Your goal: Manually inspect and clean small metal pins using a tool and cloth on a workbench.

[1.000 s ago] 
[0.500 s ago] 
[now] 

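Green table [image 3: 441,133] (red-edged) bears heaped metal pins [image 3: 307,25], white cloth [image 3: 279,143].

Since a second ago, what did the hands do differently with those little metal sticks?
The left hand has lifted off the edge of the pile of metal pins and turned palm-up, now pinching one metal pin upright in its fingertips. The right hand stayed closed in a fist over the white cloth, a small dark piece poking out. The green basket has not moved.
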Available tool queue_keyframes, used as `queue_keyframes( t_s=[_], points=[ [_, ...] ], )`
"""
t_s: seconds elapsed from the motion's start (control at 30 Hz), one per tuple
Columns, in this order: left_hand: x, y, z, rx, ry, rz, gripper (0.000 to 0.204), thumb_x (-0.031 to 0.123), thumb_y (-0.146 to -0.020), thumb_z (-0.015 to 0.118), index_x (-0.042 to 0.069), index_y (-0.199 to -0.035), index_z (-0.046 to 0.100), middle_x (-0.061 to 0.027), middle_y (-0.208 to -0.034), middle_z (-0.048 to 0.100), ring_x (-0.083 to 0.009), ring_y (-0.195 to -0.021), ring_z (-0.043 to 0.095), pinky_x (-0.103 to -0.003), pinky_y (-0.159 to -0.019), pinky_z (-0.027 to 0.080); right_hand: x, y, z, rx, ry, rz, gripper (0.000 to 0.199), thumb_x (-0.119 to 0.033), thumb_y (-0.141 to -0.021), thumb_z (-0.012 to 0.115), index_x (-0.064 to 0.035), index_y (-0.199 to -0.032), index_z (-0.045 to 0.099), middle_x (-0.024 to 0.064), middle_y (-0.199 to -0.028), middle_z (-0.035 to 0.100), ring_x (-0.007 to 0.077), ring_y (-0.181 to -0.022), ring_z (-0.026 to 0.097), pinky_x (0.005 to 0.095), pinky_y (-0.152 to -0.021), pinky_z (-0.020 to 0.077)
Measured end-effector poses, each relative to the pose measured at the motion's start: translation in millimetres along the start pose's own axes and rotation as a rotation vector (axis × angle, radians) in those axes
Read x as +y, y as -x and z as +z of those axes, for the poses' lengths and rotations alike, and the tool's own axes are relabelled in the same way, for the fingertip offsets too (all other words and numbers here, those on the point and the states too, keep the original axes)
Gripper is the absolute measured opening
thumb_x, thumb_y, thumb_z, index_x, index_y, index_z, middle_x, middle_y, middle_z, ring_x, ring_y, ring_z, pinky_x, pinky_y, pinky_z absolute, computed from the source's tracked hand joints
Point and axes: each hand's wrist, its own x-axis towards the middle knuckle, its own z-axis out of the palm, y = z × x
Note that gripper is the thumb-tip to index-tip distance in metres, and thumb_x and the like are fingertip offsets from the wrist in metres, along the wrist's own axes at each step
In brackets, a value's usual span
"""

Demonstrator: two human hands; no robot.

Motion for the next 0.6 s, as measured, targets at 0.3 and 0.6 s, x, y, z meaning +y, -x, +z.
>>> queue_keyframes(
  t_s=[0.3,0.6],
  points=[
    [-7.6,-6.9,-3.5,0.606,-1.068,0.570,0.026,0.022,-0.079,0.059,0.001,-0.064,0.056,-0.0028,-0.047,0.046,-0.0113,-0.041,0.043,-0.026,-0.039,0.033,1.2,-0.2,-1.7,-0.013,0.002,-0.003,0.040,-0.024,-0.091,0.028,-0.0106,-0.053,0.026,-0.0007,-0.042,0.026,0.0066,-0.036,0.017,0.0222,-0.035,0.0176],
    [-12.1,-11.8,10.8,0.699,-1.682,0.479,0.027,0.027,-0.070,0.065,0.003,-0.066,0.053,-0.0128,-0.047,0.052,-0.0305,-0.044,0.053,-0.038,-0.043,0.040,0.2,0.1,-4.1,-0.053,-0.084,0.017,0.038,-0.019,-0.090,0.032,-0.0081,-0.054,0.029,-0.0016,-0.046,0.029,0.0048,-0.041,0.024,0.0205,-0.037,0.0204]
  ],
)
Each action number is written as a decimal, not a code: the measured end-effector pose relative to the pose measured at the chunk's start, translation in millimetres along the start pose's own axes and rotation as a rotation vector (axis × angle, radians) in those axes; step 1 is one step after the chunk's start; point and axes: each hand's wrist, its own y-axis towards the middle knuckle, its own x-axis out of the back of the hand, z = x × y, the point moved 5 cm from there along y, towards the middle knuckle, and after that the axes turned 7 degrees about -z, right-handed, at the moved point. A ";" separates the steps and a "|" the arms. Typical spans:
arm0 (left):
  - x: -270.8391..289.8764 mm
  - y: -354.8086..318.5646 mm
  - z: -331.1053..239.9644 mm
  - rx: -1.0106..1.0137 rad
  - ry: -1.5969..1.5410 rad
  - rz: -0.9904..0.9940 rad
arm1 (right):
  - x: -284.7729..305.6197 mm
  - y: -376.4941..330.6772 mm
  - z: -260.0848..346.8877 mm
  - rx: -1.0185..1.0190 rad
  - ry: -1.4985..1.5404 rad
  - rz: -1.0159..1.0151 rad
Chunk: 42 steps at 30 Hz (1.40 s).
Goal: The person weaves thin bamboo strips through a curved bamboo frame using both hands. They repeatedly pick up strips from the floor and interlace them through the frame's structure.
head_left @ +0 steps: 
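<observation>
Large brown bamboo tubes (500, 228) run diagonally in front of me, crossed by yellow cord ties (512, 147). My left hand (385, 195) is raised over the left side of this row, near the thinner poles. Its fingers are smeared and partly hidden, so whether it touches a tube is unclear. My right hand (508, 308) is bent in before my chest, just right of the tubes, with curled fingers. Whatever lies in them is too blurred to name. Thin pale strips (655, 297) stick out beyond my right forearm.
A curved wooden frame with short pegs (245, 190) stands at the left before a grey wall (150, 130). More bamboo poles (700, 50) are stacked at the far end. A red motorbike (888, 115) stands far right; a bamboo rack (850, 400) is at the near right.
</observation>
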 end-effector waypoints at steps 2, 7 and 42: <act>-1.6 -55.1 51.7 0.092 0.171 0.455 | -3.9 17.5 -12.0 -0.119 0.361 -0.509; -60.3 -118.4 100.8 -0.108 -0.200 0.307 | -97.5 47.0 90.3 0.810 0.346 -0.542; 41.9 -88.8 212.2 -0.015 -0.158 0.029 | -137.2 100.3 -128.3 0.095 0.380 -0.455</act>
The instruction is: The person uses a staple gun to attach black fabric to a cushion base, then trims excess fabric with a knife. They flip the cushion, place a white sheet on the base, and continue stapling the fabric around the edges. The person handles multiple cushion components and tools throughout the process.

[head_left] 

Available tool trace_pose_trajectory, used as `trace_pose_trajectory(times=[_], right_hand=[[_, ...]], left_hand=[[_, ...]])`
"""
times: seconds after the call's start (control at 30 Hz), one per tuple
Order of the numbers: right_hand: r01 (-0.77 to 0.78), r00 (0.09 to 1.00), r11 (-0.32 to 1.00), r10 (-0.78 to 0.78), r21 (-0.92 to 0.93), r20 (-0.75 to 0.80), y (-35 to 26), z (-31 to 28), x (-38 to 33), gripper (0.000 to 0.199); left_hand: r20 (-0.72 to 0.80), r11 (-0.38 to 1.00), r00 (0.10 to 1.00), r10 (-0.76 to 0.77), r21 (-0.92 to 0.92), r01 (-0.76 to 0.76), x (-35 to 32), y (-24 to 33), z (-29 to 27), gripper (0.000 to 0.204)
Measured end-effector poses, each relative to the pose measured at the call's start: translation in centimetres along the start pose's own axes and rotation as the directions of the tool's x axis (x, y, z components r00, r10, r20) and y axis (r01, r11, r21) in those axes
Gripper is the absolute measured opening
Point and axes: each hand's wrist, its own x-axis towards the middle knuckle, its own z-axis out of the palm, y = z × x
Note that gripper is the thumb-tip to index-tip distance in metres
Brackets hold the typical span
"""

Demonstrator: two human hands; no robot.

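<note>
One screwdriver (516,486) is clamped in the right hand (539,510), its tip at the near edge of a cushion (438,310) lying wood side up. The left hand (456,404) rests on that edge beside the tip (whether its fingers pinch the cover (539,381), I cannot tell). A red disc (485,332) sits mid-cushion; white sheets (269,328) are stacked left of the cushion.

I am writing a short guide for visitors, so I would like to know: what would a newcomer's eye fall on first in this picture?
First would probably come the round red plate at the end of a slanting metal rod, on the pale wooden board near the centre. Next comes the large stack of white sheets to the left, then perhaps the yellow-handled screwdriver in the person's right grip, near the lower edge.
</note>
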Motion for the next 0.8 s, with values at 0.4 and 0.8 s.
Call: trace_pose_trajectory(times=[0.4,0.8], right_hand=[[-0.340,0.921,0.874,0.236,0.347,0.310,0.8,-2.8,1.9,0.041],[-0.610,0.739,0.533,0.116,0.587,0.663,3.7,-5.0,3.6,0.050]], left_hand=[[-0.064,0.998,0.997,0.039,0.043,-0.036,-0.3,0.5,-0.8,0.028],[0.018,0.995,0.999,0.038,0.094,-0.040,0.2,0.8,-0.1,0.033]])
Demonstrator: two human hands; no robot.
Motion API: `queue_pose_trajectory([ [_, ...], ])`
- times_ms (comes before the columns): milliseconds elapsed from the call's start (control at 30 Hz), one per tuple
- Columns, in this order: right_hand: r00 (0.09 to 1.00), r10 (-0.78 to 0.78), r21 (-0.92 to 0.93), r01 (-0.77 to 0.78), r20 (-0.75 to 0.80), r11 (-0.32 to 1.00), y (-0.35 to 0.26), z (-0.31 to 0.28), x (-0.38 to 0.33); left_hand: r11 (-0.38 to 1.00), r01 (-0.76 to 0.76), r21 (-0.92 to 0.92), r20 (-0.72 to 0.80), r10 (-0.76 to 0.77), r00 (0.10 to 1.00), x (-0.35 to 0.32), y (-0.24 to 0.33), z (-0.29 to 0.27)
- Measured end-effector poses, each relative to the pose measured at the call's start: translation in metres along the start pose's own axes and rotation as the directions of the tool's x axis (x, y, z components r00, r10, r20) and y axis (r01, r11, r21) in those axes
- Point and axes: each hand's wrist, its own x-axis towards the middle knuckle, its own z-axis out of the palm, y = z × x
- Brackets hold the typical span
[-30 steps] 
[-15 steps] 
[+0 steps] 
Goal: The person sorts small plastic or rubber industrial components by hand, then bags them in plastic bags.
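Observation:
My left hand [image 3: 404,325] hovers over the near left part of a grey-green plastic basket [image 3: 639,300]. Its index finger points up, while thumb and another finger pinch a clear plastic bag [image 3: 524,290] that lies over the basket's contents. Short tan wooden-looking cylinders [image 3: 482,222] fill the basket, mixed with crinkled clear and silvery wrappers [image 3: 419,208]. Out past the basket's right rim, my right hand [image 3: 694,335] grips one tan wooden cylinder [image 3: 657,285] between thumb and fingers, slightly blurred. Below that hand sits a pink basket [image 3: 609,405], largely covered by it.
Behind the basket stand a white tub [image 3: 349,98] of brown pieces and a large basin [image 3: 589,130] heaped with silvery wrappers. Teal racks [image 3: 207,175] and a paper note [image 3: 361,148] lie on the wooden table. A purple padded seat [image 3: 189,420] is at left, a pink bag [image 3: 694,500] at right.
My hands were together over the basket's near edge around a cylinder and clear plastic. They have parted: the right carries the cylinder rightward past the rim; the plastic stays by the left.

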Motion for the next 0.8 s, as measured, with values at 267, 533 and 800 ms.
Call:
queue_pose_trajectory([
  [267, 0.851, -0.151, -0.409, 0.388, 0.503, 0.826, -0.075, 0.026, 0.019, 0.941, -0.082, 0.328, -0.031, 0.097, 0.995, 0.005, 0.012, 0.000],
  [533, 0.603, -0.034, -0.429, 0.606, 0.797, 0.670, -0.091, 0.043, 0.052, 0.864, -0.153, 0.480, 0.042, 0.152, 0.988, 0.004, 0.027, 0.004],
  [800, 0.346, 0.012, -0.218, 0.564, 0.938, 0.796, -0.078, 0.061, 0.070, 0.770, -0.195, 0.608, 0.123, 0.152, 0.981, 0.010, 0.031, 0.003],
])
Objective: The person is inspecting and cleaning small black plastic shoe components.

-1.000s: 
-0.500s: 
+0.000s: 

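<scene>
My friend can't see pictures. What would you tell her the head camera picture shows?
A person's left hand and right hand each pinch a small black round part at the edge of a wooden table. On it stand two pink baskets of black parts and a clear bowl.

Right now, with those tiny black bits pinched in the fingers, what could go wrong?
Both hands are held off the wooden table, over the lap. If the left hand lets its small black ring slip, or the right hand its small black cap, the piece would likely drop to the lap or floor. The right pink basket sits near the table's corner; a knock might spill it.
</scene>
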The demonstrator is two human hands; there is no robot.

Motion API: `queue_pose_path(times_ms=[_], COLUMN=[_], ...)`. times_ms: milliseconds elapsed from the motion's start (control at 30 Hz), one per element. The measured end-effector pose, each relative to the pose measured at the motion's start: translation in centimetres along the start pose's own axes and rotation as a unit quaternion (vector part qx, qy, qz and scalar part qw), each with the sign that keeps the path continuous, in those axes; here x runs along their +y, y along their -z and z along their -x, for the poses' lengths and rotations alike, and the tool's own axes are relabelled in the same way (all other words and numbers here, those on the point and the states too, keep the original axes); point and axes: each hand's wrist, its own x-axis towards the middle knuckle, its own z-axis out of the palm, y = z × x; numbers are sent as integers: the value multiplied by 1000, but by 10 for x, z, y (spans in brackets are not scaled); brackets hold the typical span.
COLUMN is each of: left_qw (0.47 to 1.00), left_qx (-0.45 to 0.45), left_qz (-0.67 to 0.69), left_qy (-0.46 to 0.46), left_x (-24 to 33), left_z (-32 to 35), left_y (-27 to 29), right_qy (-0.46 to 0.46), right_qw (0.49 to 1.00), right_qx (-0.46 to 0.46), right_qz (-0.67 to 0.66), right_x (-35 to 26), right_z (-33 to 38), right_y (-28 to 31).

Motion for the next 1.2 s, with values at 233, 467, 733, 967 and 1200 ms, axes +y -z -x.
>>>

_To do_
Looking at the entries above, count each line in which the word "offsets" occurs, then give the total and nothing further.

_Task output_
2